State legislators may have the budget done this weekend and to Gov. Roy Cooper next week, with no amendments allowed. A 40-person conference committee with no Democratic members has done most of the work and now it is between House Speaker Tim Moore and Senate President Pro Tem Phil Berger. They claim the bill is merely amending the budget that passed last year. It seems a stretch of how conference committees are supposed to work, since they agreed on the budget that is already in place for the next fiscal year and neither chamber has voted on a bill this session.
As a lazy person, I am grateful to have fewer budget bills to examine. As a taxpayer, I recognize that any budget that emerges will be a marked improvement over Gov. Cooper’s structurally imbalanced $1.5 billion spending increase. But as a person who cares about legislative process, I am concerned about the precedent set here and the potential for future legislatures to use it for higher spending and higher taxes.

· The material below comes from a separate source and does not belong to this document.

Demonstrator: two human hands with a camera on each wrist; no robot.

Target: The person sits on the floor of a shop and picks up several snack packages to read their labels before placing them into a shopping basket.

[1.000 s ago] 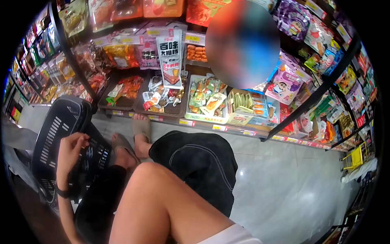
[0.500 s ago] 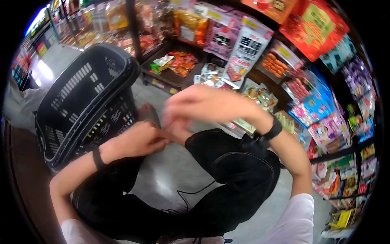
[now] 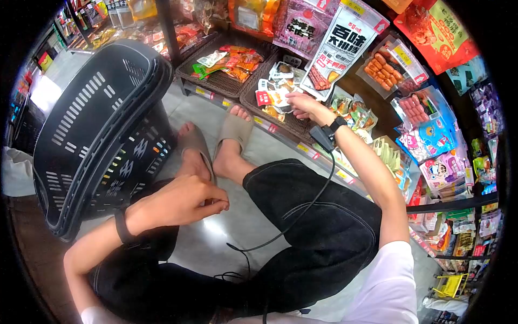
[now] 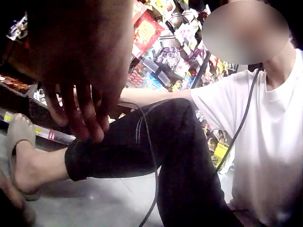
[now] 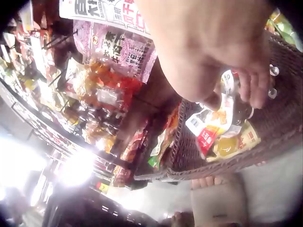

State revenues have benefited from federal tax reform with significantly higher collections than recent years every month since January, as reported by the State Controller’s monthly General Fund reports. Collections in April were $3,175.5 million, $33 million more than the next month, in April 2016. With revenues well ahead of forecast and spending slightly below, the cash balance is up to $2 billion. That may shrink by the end of the year, but it should provide opportunities to shore up savings, pay down unfunded obligations for retirees, and even help with some capital investments.